• **About this exercise**
Take the listing below and reproduce it in full. Change nothing.

• **Data section**
__________________________________________________
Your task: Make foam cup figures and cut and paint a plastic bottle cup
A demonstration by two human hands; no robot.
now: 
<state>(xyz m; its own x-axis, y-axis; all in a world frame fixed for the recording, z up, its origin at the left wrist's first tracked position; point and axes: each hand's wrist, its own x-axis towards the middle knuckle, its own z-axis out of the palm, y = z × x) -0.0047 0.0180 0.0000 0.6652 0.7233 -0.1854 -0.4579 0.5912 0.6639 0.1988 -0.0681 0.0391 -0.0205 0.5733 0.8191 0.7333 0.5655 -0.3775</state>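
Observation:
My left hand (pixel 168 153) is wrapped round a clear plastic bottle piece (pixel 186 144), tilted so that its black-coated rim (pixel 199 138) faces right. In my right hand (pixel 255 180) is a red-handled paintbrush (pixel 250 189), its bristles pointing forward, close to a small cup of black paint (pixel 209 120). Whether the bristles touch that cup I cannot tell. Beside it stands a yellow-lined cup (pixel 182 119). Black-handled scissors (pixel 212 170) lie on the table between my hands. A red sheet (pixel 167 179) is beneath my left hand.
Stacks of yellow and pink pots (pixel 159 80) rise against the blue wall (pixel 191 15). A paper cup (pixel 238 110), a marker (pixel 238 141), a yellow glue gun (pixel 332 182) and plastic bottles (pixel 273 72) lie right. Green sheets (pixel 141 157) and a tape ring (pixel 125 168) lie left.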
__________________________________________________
• **Solution to the problem**
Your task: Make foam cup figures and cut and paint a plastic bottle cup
A demonstration by two human hands; no robot.
now: 
<state>(xyz m; its own x-axis, y-axis; all in a world frame fixed for the recording, z up, its origin at the left wrist's first tracked position; point and axes: each hand's wrist, its own x-axis towards the middle knuckle, its own z-axis out of the palm, y = z × x) -0.0047 0.0180 0.0000 0.6652 0.7233 -0.1854 -0.4579 0.5912 0.6639 0.1988 -0.0681 0.0391 -0.0205 0.5733 0.8191 0.7333 0.5655 -0.3775</state>
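Observation:
My left hand (pixel 168 153) is wrapped round a clear plastic bottle piece (pixel 186 144), tilted so that its black-coated rim (pixel 199 138) faces right. In my right hand (pixel 255 180) is a red-handled paintbrush (pixel 250 189), its bristles pointing forward, close to a small cup of black paint (pixel 209 120). Whether the bristles touch that cup I cannot tell. Beside it stands a yellow-lined cup (pixel 182 119). Black-handled scissors (pixel 212 170) lie on the table between my hands. A red sheet (pixel 167 179) is beneath my left hand.
Stacks of yellow and pink pots (pixel 159 80) rise against the blue wall (pixel 191 15). A paper cup (pixel 238 110), a marker (pixel 238 141), a yellow glue gun (pixel 332 182) and plastic bottles (pixel 273 72) lie right. Green sheets (pixel 141 157) and a tape ring (pixel 125 168) lie left.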

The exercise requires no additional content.